Qadbak Investments was purported by numerous sources, including official statements from both Notts County and BMW, to represent the collective interests of "certain Middle Eastern and European-based families". In November 2009, it was discovered that behind Qadbak Investments there are no such investors.

Ownership structure
Details concerning the source of the company's finances have been kept confidential, with both initial and later reports and official press releases stating that it is "Swiss-based". Later reports have stated that the company, as well as its subsidiary Munto Finance, are registered within the British Virgin Islands, what has been confirmed by British Virgin Islands Financial Services Commission on 24 September 2009 after a request made by Swiss newspaper SonntagsZeitung.

History 

The company had been represented during the BMW Sauber takeover by Lionel Fischer, a Swiss national, and two of its representative directors on the Notts County board, Peter and Nathan Willett, who appointed Sven-Goran Eriksson as director of football. On 27 November 2009 The Guardian revealed that Sven-Goran Eriksson had demanded immediate payment of the multimillion-pound sum under the terms of his recruitment by Notts County.

German automotive conglomerate BMW were advised during the planning phases of Qadbak's takeover by leading British investment bank Rothschild, whose managing director Meyrick Cox had stated that Qadbak was "a wholly reputable organisation". In November 2009 however Rothschild denied being involved in any financial transaction between Qadbak and BMW; they merely acted as BMW's adviser.

Contrary to reports by the British media, the source of Qadbak's finances were indeed known to the Notts County Supporters' Trust, who were bound to a confidentiality agreement due to the takeover. On 27 September 2009, Notts County released a statement in which it revealed two families who were purportedly involved in the trust which owns the club, the Shafi and Hyat families, both "noted business families" with "numerous investments" in the Middle East, Japan, Kazakhstan, Europe and North America, with the club having "respected the families' privacy" beforehand. In a response to the press release, Anwar Shafi, a member of the Shafi family, denied that he had a connection with the club or an investment in Qadbak. The club subsequently released a further statement, purporting to be from the Hyat/Shafi Family Trust and its head, Sardar Hyat, confirming its involvement with Qadbak and Notts County.

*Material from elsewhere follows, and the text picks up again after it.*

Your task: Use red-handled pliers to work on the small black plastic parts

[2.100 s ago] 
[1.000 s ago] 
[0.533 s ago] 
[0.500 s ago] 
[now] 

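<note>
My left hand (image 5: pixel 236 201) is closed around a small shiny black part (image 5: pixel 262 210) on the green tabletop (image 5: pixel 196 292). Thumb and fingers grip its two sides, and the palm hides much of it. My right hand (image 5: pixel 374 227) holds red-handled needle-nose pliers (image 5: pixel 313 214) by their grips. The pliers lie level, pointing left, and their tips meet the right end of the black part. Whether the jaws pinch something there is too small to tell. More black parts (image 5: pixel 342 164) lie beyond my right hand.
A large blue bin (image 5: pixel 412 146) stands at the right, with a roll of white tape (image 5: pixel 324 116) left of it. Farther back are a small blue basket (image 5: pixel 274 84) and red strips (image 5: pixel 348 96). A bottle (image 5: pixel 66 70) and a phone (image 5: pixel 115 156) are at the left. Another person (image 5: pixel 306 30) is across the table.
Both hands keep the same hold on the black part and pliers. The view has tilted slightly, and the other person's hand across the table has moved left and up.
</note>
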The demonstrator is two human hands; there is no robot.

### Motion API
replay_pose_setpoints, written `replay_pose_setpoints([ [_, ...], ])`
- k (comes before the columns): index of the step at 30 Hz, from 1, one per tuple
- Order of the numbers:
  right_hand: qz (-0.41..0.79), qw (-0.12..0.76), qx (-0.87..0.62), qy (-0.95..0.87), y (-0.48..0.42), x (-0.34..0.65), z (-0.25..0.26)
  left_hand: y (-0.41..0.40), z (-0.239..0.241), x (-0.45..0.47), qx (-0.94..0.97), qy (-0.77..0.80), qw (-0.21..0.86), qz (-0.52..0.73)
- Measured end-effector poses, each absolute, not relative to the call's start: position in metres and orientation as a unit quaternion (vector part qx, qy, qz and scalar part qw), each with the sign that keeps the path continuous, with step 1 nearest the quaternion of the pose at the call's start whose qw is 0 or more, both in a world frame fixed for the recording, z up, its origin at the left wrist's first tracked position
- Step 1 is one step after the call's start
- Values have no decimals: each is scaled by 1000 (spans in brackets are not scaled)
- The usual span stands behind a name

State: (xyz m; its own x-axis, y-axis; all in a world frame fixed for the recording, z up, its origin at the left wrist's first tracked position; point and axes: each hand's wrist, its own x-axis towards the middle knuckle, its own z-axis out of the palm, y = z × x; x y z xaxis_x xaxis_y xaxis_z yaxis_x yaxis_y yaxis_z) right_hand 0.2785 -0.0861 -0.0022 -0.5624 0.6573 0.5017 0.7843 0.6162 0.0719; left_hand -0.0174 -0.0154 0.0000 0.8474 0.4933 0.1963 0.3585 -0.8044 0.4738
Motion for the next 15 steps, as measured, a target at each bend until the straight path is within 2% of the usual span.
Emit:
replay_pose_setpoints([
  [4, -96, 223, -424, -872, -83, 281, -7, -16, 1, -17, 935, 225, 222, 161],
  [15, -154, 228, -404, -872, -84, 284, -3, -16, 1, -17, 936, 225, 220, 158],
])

On 20 October 2009, the Football League announced that Notts County's owners had met its "fit and proper persons" regulations, and that while their structure was "complicated" and featured "both offshore entities and discretionary trusts", it had provided "extensive disclosure" to the League on their ownership structure. The League also stated that public disclosure of their ownership structure was a "matter for the club".

As of 18 November 2009, German automobile manufacturer BMW was still the official owner of BMW Sauber Formula One team and continued to pay the salaries of their approximately 400 employees. On 27 November, BMW announced that it was to sell the team to Peter Sauber instead of Qadbak. A spokesman for BMW was reported in the Guardian newspaper as saying that the combination of no legally effective contract and no starting place on the grid caused the deal with Qadbak to be cancelled. If the Qadbak deal had been put in place, former Sauber drivers Giancarlo Fisichella and Nick Heidfeld would have been driving for them.

Sale of Notts County 

On 10 December 2009, BBC Nottingham reported that Munto Finance had put Notts County up for sale. On 12 December 2009, it was announced that Notts County chairman, Peter Trembling had purchased the club for a nominal fee from Munto Finance.